Half of L.A. County deputies' 'waistband shootings' involve unarmed people

"Almost half the people shot at by Los Angeles County sheriff's deputies after reaching toward their waistbands turned out to be unarmed, according to a study released Thursday.

"Waistband shootings" are particularly controversial because the justification for the shootings can conceivably be fabricated after the fact, according to the county monitor's report, which was commissioned by the county Board of Supervisors and which analyzed six years of shooting data.

The monitor was careful to point out that the report wasn't indicating that deputies were being dishonest, simply that those shootings left the department vulnerable to criticism.

Merrick Bobb, who was hired as a special counsel to county supervisors after a 1992 report exposed serious problems in the department, also found an increase in shootings in which deputies didn't see an actual gun before firing.

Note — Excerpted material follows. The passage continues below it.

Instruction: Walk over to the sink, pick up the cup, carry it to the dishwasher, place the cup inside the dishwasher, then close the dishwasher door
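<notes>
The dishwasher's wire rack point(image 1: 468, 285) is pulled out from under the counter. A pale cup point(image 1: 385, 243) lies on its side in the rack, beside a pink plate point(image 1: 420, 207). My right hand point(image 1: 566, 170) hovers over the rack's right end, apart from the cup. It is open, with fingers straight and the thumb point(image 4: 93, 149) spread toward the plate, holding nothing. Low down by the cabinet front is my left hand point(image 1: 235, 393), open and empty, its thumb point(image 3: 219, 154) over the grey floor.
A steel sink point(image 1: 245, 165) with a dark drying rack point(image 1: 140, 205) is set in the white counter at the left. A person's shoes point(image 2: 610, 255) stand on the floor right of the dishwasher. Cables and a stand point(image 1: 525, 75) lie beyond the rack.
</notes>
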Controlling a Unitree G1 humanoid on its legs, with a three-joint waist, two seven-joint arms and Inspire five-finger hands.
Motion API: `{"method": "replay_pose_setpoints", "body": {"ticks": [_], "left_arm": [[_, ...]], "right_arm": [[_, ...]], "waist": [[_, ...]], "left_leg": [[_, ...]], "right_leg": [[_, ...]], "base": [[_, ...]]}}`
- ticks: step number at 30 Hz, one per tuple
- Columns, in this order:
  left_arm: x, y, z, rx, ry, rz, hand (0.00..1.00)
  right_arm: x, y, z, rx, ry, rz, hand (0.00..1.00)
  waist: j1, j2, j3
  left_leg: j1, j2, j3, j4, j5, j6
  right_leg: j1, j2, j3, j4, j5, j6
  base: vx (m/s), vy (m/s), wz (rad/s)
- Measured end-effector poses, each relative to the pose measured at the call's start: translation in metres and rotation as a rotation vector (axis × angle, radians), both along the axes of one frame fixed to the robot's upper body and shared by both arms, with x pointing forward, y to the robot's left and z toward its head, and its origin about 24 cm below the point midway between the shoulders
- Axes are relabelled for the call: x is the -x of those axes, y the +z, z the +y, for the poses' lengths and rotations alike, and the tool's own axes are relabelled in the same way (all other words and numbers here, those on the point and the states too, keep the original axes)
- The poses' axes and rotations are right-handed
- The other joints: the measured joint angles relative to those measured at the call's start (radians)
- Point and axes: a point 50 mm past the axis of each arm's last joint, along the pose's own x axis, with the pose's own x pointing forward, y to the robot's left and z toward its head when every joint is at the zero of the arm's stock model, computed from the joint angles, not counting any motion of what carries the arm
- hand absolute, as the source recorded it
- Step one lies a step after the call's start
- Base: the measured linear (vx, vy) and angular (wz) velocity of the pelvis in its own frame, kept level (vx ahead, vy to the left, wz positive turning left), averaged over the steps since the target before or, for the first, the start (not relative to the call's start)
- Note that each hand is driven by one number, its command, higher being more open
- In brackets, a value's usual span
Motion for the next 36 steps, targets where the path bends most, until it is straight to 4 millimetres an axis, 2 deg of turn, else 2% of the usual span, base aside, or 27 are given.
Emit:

In those cases, the suspects may have had a weapon but never brandished it.

Those shootings jumped from nine in 2009 to 15 last year, according to the report. Last year also saw the highest proportion of people shot by deputies who turned out to be unarmed altogether."

"In one case, deputies came across a narcotics suspect sitting in his car outside his house. When the 35-year-old man saw the deputies, he appeared to reach under his seat. One of the deputies thought he saw a gun, covered by a piece of cloth. The man then sat up, holding the object to his chest, prompting the deputy to shoot him. The man was killed but no drugs or weapons were found, only a pair of jeans. The county eventually paid $750,000 to the victim's family.

The analysis also found that 61% of suspects who were shot at by deputies were Latino, 29% black and 10% white. Even compared to Sheriff's Department arrest rates, Latinos and blacks are overrepresented, the study concluded.

In shootings in which deputies shot at a suspect before seeing an actual gun, all but two of the suspects were black or Latino."